Abstract
Adherence to oral therapies, including eye-targeted nutritional supplements, is a pervasive challenge in chronic disease management, with typical adherence rates for long-term medications ranging from roughly 40–80% depending on condition and population.(1–3) For nutritional supplements in particular, real-world adherence often declines over time, even when clinical benefits are demonstrable.(4–6) Studies of older adults and institutionalized populations show that only a minority achieve high adherence to recommended vitamin D, calcium, or oral nutritional supplements, despite high awareness of guidelines.(4–6) Barriers commonly include regimen complexity and pill burden, ambiguous responsibility between prescribers and caregivers, physical and cognitive limitations, cost and access issues, and limited perceived benefit.(2,4–6,7,8)

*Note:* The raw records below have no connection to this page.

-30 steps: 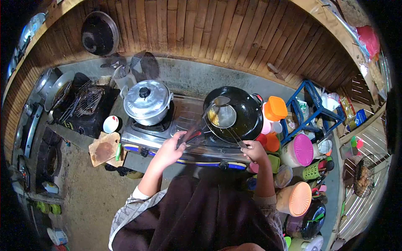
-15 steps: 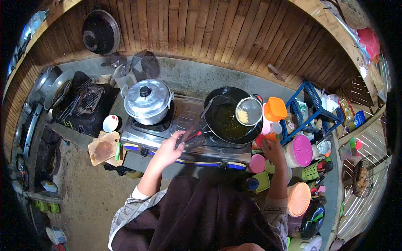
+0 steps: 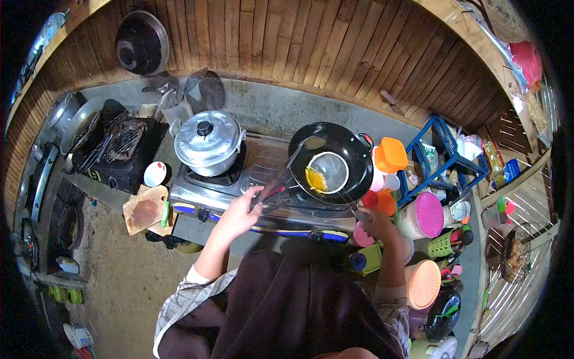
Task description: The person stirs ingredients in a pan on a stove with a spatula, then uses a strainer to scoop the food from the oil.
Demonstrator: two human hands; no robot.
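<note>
A black wok (image 3: pixel 357 173) with oil in it sits on the right burner of the gas stove (image 3: pixel 263 157). My right hand (image 3: pixel 375 222), at the wok's lower right, is closed round the handle of a round strainer (image 3: pixel 336 166). The strainer's mesh is down in the wok, with a yellow-orange patch at its left side. My left hand (image 3: pixel 236 216) is at the stove's front edge, thumb and fingers round the dark, blurred handle of a spatula (image 3: pixel 314 143). The spatula's blade rests against the wok's inner left side. A lidded silver pot (image 3: pixel 206 143) stands on the left burner.
An orange container (image 3: pixel 391 155), a blue rack (image 3: pixel 439 155) and a pink-lidded tub (image 3: pixel 429 215) crowd the right side. At left are a cutting board (image 3: pixel 145 209) with a green-handled knife (image 3: pixel 165 213), a small bowl (image 3: pixel 155 174) and a blackened grill (image 3: pixel 125 143).
The strainer has moved left and down into the wok from above its right side, and my right hand has shifted slightly left and lower. My left hand has barely moved.
</note>
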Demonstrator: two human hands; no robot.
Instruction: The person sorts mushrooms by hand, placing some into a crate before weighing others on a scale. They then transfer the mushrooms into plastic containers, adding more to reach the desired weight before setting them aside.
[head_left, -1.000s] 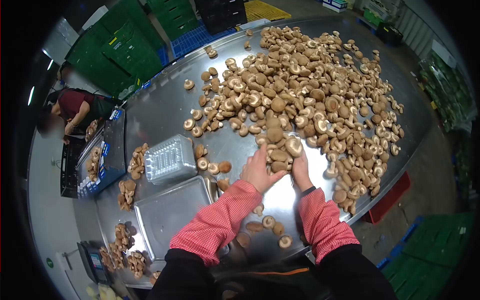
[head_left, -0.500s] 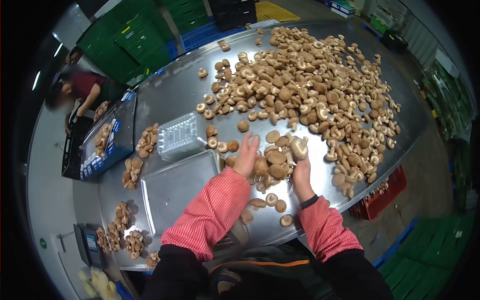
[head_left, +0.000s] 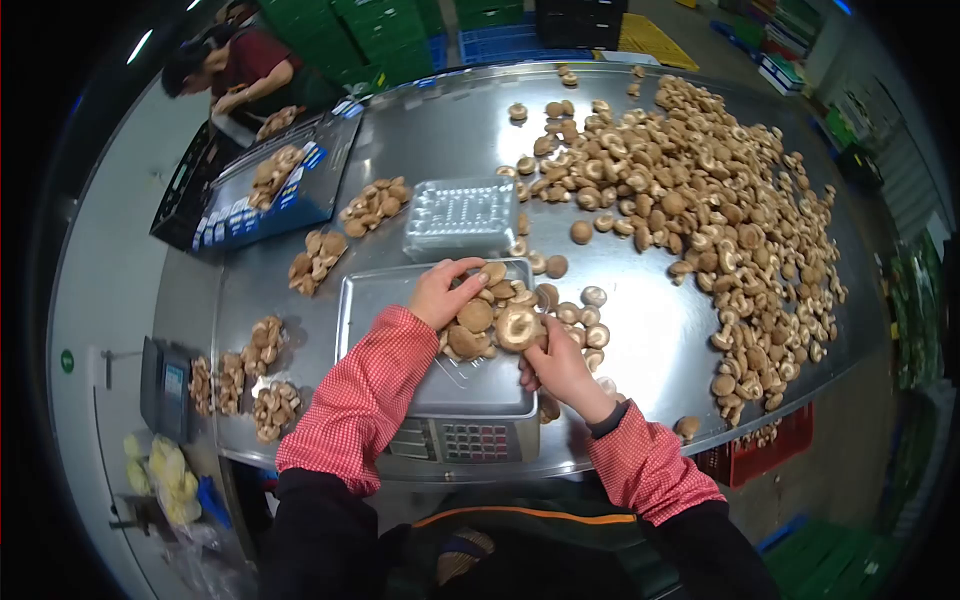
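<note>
A heap of brown shiitake mushrooms (head_left: 472,318) sits in a clear plastic tray (head_left: 463,372), over the metal platform of a weighing scale (head_left: 400,395). My left hand (head_left: 442,294) is closed on the far left side of this filled tray, its fingers and thumb against the mushrooms. At the tray's right side, my right hand (head_left: 566,372) grips a large shiitake mushroom (head_left: 518,327), its pale gilled underside facing up. The fingers under that mushroom are partly hidden. Several loose mushrooms (head_left: 590,335) lie on the steel table just beyond my right hand.
A big mushroom pile (head_left: 720,200) covers the right of the steel table (head_left: 640,320). Nested clear trays (head_left: 462,215) stand behind the scale. Filled portions (head_left: 375,205) line the left. A co-worker (head_left: 250,65) bends over a black crate (head_left: 180,200). A red crate (head_left: 770,450) stands below.
Both my hands have moved the filled tray left, from the table beside the scale to over its platform. The view has turned, and the scale's keypad now shows.
</note>
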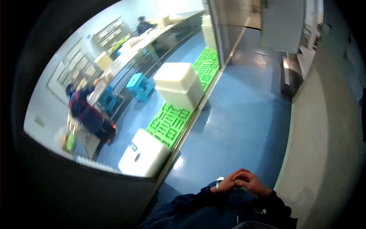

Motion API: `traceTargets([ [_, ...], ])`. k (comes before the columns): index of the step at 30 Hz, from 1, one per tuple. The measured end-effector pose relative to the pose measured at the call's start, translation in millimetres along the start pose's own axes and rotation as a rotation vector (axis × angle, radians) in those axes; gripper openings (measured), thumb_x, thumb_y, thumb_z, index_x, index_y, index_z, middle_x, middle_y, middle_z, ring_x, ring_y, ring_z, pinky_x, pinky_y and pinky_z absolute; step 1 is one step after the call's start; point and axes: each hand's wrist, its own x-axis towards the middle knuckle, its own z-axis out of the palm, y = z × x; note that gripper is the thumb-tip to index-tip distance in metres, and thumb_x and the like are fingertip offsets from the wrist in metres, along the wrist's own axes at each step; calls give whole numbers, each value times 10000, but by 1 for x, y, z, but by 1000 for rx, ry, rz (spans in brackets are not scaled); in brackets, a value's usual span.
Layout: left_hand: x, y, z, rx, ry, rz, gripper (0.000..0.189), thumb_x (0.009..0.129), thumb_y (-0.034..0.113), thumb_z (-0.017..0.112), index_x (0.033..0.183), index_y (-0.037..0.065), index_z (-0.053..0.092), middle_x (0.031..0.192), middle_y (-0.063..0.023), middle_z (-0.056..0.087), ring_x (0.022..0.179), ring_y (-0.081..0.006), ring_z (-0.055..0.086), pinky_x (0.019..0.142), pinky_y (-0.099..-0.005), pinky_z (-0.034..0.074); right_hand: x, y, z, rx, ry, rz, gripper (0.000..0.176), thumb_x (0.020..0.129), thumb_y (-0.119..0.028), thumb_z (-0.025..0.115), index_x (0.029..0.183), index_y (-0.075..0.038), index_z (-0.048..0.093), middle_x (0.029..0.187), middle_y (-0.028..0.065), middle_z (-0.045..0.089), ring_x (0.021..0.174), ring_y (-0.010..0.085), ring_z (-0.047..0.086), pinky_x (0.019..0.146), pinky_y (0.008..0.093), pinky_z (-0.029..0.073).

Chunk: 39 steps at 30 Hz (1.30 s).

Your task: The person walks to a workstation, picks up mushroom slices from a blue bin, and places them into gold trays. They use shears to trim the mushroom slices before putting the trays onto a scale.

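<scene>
My left hand (228, 184) and my right hand (254, 185) are clasped together low in front of my body. Right fingers lie curled over the left hand, and both hands look closed with no object in them. The palms are hidden. A silvery band (217, 186) circles my left wrist. Dark blue sleeves (190, 202) cover both forearms. Beneath my hands is the blue floor (228, 141), with a small white shape (220, 178) just beyond the left wrist.
Beyond a glass partition, cream bins (179, 86) stand on a green mat (169, 124) near a white container (145, 154). A blue stool (140, 87) stands by a long table (126, 57); two people work there. Right lie a wall (320, 152) and metal box (289, 76).
</scene>
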Motion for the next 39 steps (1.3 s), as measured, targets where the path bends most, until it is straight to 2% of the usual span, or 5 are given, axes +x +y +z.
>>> traceTargets([
  [13, 417, 147, -52, -39, 395, -345, 340, 881, 108, 450, 1214, 37, 442, 1057, -82, 526, 976, -178, 521, 837, -272, 438, 166, -98, -416, -11, 89, -187, 291, 871, -296, 544, 965, -30, 617, 902, 116, 600, 868, 218, 568, 801, 338, 437],
  [33, 1038, 304, -271, -207, 643, -18, 373, 931, 298, 455, 1212, 56, 419, 1023, -49, 519, 863, -173, 543, 691, -280, 454, 517, -244, -1018, 48, -28, -19, 325, 863, -309, 549, 962, -7, 616, 891, 125, 644, 787, 220, 624, 698, 335, 493],
  [35, 1090, 273, -347, -160, 361, 20, 369, 926, 281, 453, 1219, 60, 412, 1060, -62, 519, 910, -185, 537, 723, -298, 463, 580, -219, -1084, 23, -100, 120, 313, 860, -318, 539, 958, -33, 625, 845, 89, 650, 795, 162, 609, 611, 284, 495],
  [37, 1159, 281, -368, 93, 836, -46, 373, 921, 272, 445, 1225, 60, 406, 1111, -78, 517, 970, -210, 534, 769, -311, 471, 633, -195, -1131, -61, 12, -113, 303, 850, -301, 552, 949, -24, 626, 848, 80, 654, 784, 171, 607, 655, 304, 484],
  [39, 1223, 297, -390, 78, 859, 23, 359, 922, 258, 425, 1236, 84, 405, 1147, -86, 512, 1024, -231, 523, 806, -349, 480, 674, -187, -1184, 109, -48, -102, 293, 847, -284, 551, 950, -19, 622, 852, 84, 653, 777, 186, 601, 696, 307, 466],
])
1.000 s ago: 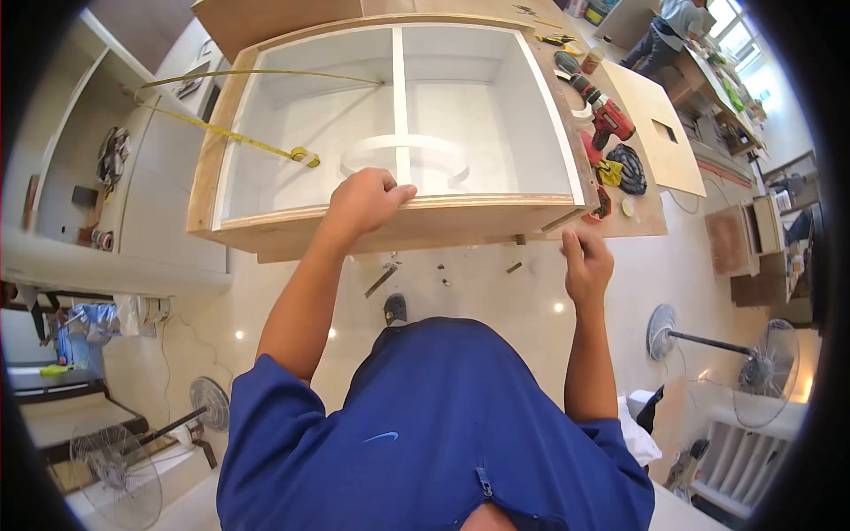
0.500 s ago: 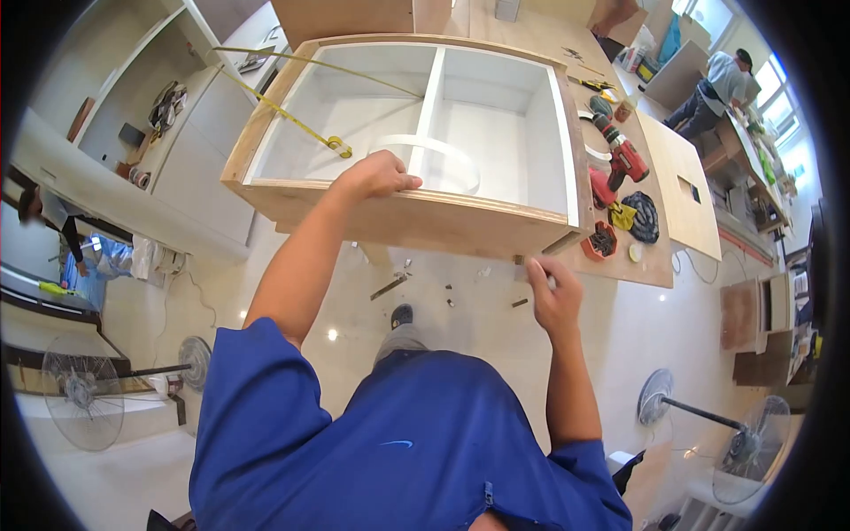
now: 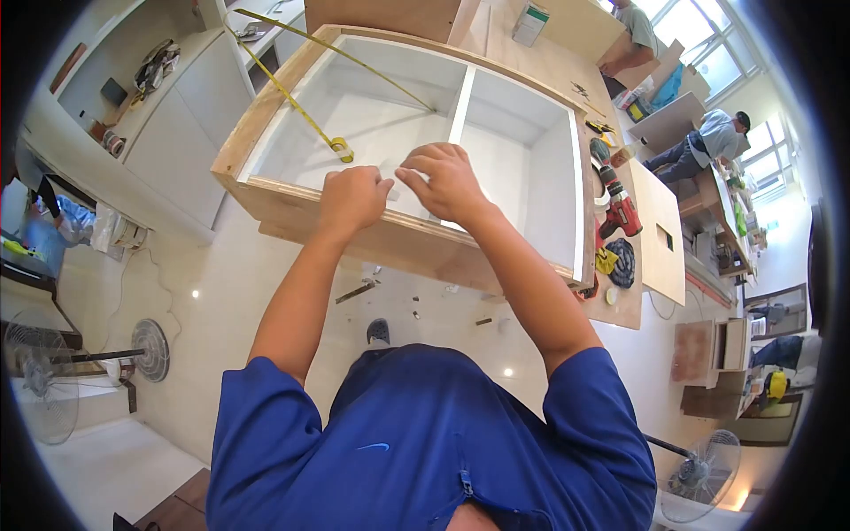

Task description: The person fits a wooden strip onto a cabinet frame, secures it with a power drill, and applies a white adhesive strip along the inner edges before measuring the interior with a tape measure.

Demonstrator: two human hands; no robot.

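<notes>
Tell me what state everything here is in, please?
cabinet, lying open side up on the bench.
tape measure, pulled out across the cabinet.
red drill, lying on the bench.
left hand, curled over the cabinet's front edge.
right hand, fingers bent at that edge.

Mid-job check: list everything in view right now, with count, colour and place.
cabinet: 1, wood outside, white inside, centre, open side up, one divider
tape: 1, yellow, stretched over cabinet's left bay
white piece: 1, between the grips, kind unclear
drill: 1, red and black, right of cabinet
panel: 1, light wood, square cut-out, right of drill
box: 1, white and green, top
scraps: several, floor below cabinet
fans: 3, grey, floor left and lower right
people: 2, far top right
left grip: curled at cabinet's front edge
right grip: beside it, hold unclear
</notes>
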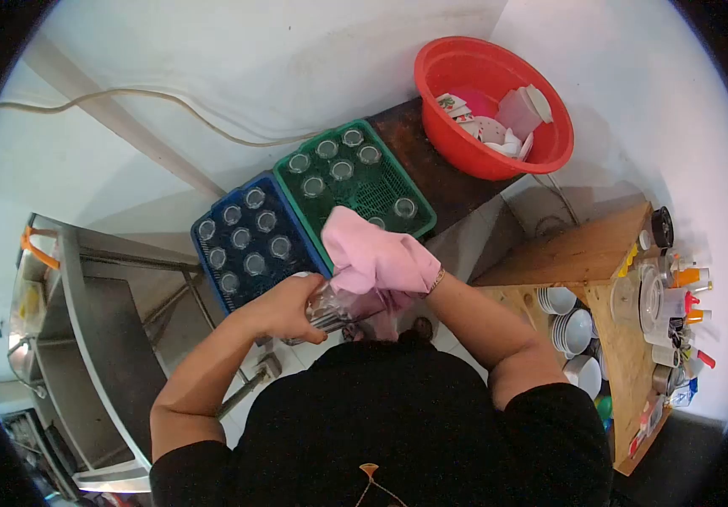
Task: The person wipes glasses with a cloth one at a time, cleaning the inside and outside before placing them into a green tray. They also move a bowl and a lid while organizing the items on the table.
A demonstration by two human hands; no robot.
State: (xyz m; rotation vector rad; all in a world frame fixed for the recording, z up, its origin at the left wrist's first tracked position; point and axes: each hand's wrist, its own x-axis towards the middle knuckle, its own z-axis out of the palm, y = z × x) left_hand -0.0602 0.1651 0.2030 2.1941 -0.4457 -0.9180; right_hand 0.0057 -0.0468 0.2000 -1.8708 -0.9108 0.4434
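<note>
My left hand (289, 308) grips a clear drinking glass (327, 306), held on its side in front of my chest. My right hand is wrapped in a pink cloth (376, 253) and pressed against the open end of the glass; the hand itself is hidden under the cloth, only its wrist with a thin bracelet (438, 281) shows. Just beyond the hands lie a blue crate (245, 241) and a green crate (355, 177), each holding several upturned glasses.
A red basin (490, 106) with cups and plates sits at the far right. A wooden shelf unit (592, 253) on the right holds stacked white bowls (571, 329) and bottles. A steel table (93, 338) stands on the left. A cable runs along the white wall.
</note>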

Conversely, interventions that combine tailored education, simplification of dosing, monitoring and feedback, reminder systems, and involvement of family or care staff can significantly improve supplement adherence.(3,5,6,9,10) Systematic reviews of micronutrient adherence interventions report that education-based strategies, consumption monitoring, SMS reminders, and free provision of supplements consistently increase adherence, often with accompanying clinical benefits.(6,9) This article synthesizes general adherence science and supplement-specific data into a practical framework for improving adherence to eye-focused oral supplements such as AREDS2 formulations, while acknowledging that most evidence comes from broader chronic disease and nutrition contexts.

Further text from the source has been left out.